[Start of Attachment]

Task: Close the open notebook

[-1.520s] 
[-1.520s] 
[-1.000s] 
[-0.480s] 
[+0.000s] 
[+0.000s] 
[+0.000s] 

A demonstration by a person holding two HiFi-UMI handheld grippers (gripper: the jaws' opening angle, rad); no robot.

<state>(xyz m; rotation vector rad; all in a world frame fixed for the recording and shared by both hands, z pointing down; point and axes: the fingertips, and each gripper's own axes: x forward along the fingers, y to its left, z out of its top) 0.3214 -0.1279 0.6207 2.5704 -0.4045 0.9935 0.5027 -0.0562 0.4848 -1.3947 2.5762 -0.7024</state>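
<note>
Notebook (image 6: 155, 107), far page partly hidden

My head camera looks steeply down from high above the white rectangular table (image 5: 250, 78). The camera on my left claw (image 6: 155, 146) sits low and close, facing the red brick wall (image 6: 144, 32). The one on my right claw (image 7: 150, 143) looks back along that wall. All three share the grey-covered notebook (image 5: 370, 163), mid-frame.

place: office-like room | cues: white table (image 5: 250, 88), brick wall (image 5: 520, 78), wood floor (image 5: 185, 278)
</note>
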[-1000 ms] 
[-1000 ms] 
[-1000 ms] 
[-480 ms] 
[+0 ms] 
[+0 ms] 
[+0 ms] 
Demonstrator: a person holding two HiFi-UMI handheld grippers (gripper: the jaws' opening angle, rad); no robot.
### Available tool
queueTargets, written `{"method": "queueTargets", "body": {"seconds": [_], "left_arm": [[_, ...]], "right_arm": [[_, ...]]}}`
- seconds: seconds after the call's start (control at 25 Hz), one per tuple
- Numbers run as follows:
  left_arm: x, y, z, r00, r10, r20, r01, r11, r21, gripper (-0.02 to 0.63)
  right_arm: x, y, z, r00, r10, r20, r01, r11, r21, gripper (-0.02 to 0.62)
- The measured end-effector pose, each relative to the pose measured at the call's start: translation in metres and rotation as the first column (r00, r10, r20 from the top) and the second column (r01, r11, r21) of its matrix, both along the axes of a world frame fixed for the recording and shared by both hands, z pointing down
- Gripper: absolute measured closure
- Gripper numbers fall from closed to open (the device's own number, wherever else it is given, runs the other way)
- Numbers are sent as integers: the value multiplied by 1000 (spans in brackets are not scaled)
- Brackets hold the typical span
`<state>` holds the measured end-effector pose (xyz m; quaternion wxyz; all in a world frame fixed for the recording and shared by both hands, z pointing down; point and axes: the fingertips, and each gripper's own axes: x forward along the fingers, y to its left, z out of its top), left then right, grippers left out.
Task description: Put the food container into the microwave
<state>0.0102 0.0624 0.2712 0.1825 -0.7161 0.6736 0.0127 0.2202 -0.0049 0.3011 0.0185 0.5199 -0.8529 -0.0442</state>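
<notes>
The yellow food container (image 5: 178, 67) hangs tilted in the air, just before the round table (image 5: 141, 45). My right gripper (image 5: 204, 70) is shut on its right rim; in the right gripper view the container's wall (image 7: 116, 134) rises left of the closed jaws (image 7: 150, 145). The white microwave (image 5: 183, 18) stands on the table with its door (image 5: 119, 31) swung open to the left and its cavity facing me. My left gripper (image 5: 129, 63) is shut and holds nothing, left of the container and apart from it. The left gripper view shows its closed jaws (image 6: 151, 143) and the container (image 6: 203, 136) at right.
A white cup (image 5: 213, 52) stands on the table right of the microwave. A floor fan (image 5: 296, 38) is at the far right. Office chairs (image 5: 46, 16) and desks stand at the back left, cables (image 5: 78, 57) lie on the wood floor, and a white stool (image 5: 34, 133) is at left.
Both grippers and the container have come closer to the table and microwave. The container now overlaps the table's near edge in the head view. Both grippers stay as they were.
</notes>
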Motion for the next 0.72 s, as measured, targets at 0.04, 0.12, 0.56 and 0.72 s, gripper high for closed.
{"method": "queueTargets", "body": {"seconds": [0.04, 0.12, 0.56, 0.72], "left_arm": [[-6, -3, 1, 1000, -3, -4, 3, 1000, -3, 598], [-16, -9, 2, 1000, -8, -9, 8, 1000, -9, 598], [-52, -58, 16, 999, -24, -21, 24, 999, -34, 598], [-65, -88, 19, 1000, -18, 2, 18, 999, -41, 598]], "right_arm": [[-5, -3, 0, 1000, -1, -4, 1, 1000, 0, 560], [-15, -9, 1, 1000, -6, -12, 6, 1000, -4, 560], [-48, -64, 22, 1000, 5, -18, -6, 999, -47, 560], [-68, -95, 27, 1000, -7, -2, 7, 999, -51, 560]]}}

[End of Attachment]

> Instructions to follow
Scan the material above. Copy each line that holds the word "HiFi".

> Exercise response
A demonstration by a person holding two HiFi-UMI handheld grippers (gripper: the jaws' opening angle, rad); no robot.
Demonstrator: a person holding two HiFi-UMI handheld grippers (gripper: the jaws' opening angle, rad); no robot.

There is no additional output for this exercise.